The devastation and self-doubt seems to be a recurring theme for Knight in the course of writing this book, making it all the more rewarding to see how well it has been received. She recalls a week in which she felt the pressure was almost too much for her, but that moment in time ended up being a major turning point in her career, and probably her life.

“I had a total meltdown two chapters into the book. I thought I would never be able to do this, that my career was ruined, that I was going to have to give back my advance,” Knight says. “I had set these expectations for myself that were unreachable. I started writing the book in April 2014 and I thought I would be done by July. I freaked out and I went to my grandmother’s house and hid from the world for a week. Finally I told my editor I wasn’t going to get it done by then and he was like ‘Yeah, duh, I don’t know why you ever thought that.’”

Support Team

Knight learned to temper her expectations of herself, so long as she did the absolute best she could. She also learned the importance of surrounding herself with knowledgeable, capable, and successful people.

“[ESPN’s] Buster Olney was monumental. He gave me the best advice I got, which was to use a factchecker at the Hall of Fame. The factchecker caught so many mistakes that would have made me look like an idiot,” Knight says. “Olney also taught me how to get a guy like Clayton Kershaw to talk to me. He said to find out who Kershaw respects and let Kershaw see me talking to those guys. Everyone takes cues from their elders, so just like Kershaw would take cues from guys he respects, I took cues from Buster.”
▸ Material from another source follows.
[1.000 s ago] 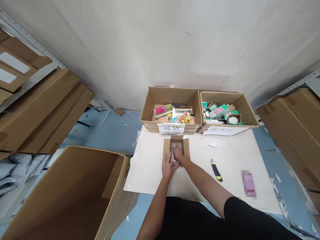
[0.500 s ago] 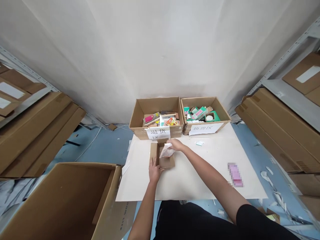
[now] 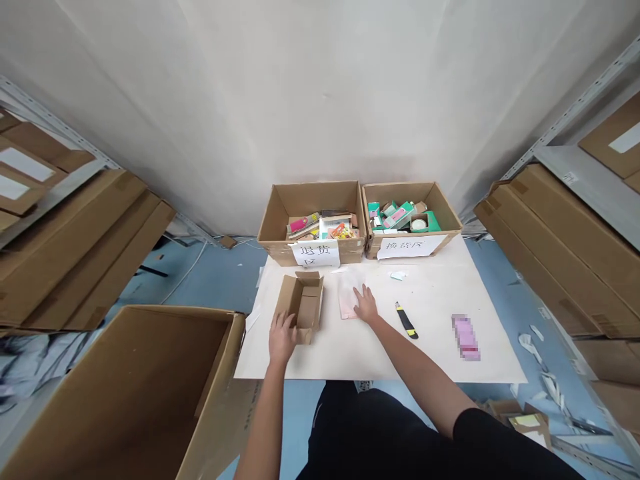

Knight also details how ESPN’s Keith Law and the New York Times’ Tyler Kepner helped keep her grounded and supported her when times got really tough with the book.

Unconventional Story, Unconventional Results

Really I was wrong at the beginning when I said there was a classic formula for a great sportswriter. You really can’t predict where the next great sports book will come from: Jim Bouton was an average knuckleballer when he wrote the explosive Ball Four, Michael Lewis was the author of books about mortgage-backed bonds and Silicon Valley before writing Moneyball, and Molly Knight had gotten more use out of her bartending degree than her Stanford education before becoming a sportwriter.

There are a few things in common with just about every sportswriter that Knight exhibits: hard work, organization, and a keen eye for a great story. Knight wasn’t the only person who realized that there was something crazy going on in the Dodger organization over the last few years, but she was the only one to realize what a great book this could turn into.

All of her hard work has produced something that she can be proud of, no matter the sales numbers. It doesn’t hurt that those sales numbers are pretty astounding at the moment either.

“I’ve rarely totally been satisfied with something I’ve done before. I think I’m as close as I’m going to get with this. Yes, I wish I had another three years to write it, but I feel pretty good about it,” says Knight. “That, to me, is the best feeling. There’s a real reward in that.”